Writing And Therapy

Writing can be therapeutic. Not just autobiography and memoir, the obvious venues of this particular kind of clinic; letters, novels, short stories, poems, screenplays, can all enable a ‘working through‘ because they call upon a kind of ‘remembering,’ a dynamic ‘free association,’ unprompted and unbidden, that trawls through the various levels and layers of our consciousness. Writing is a form of communion with oneself, so it is not surprising that self-discovery and its partner, self-construction, take place at the writing desk, on the writing pad, on the word processor screen, through the pen and the cursor. To find ourselves returning to the same themes again and again in our writing is to learn a great deal about ourselves; the avoidance of particular topics can also serve a similar function. (Unsurprisingly, writers are often finicky about where and when they choose to write; patients and therapists often are. Peter Gay‘s description of Freud’s clinic in In Freud, Jews and Other Germans: Master and Victims in Modernist Culture [Oxford University Press, New York, 1978] is instructive and revealing.)

Therapy is a kind of story-telling with two authors engaged in the co-construction of a narrative that works for both: the patient emerges with a ‘new’ tale trailing out behind, and slowly taking shape in front; the therapist’s tale of healing receives a new twist, even as it sets the healer on a new path. Writers take this dual task on themselves; as a ‘story’ emerges–whether ‘fiction’ or ‘nonfiction’–they engage in forms of ‘transference‘ and ‘countertransference‘ with themselves, letting a new self emerge.

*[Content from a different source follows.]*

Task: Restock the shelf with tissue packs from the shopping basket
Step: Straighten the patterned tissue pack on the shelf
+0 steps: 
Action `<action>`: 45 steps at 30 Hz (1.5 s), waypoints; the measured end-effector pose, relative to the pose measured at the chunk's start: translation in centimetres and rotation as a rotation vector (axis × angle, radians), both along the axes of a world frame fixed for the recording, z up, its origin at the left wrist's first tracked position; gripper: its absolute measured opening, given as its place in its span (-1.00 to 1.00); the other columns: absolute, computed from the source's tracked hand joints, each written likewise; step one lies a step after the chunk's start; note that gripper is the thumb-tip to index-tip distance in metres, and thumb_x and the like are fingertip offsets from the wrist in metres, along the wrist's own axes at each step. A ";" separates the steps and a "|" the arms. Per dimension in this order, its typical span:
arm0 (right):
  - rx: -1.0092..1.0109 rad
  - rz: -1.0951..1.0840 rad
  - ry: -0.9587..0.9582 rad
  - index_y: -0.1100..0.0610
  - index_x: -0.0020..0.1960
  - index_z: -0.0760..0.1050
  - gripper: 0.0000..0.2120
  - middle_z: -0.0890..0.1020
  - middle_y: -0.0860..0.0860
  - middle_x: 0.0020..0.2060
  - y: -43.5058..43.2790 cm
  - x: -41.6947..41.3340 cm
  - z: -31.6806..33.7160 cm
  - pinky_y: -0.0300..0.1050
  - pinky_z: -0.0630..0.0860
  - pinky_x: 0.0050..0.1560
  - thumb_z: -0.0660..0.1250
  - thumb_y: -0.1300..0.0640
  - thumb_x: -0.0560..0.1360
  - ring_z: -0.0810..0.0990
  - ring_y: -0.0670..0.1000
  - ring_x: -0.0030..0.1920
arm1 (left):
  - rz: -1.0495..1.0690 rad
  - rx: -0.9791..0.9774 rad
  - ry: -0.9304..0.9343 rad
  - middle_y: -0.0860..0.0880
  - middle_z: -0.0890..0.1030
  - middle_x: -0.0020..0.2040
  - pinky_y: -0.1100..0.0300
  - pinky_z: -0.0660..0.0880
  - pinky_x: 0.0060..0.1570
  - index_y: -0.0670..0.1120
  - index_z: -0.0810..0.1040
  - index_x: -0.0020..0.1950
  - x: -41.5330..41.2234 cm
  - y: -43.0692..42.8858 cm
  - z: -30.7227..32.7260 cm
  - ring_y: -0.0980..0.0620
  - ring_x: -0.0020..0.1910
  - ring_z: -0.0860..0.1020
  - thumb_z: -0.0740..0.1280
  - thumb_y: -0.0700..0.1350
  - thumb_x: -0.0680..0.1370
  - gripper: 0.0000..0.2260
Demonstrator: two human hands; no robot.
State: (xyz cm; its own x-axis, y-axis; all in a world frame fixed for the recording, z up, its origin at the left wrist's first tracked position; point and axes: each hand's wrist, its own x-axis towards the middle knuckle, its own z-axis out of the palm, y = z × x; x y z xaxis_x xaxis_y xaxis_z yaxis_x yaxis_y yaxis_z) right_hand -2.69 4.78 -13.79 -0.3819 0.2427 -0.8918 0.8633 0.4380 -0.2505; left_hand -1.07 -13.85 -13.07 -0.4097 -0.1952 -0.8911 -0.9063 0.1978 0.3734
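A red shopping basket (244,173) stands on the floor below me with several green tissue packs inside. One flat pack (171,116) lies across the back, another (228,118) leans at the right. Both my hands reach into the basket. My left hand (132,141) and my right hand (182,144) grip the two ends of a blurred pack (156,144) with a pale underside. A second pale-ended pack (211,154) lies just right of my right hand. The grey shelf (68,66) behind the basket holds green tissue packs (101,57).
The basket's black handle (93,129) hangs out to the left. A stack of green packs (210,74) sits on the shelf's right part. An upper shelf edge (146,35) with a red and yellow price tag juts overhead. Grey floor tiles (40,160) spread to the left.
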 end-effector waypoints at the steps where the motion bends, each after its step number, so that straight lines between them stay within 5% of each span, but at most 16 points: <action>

Full disclosure: I write here, on this blog, because in addition to serving as a scratchpad for test driving thoughts that sometimes find their way into other writings–academic and nonacademic–of mine, I intend this activity to serve as a therapeutic exercise. Unsurprisingly, many of my posts are self-indulgent reminiscences, unapologetic exercises in nostalgia mongering, tales of times and people long gone. But they have often provided a great deal of understanding to me, enabling me to view the past through many different perspectives, often helping to dredge up dormant memories and making associations and forming conclusions that would have otherwise remained inaccessible to me–and my family, which now includes my daughter. Among the many writing projects that await completion by me, three are memoirs of one sort or the other; I look forward to working on them and completing them not just because I will have completed a writing task, but because I expected to be transformed by the experience.

Note: Writing and art as an ‘official,’ institutionally recognized form of therapeutic modality–for PTSD, for instance–has a fairly distinguished history. In my remarks above, I’d wanted to indicate that all those who write are engaging in–whether they know it or not–a similar activity. We all need–whether we know it or not–some kind of therapy. We just get it in different ways. That is why, among other reasons, that human creativity takes so many different forms.

One thought on “Writing And Therapy

  1. If the reader is in harmony with the writer (s)he also can undergo transformation.
    When I was in college I spent a summer in IISc, Bangaluru. Easy day job in a biochemistry lab, good food and the rest of the time: somebody collected good stories from old magazines. When I read this particular one by a famous short story writer in Tamil, I experienced the same thrill the author would have felt.

    A sixty year old man, having retired and lost his wife and his two sons and a daughter well settled, comes back to Chennai. He stays with his friend and pays a visit to the house he built just after his marriage. He designed each part of the house, where to eat with his wife under moonlight, where to hang a swing… But before he could move in he was taken by offcial business to various cities in North India. When he sees the house now he realizes not only the house he built is enjoyed by somebody elase, he also has given his life to his career.

    ‘For whom the house was built?’ transformed my life.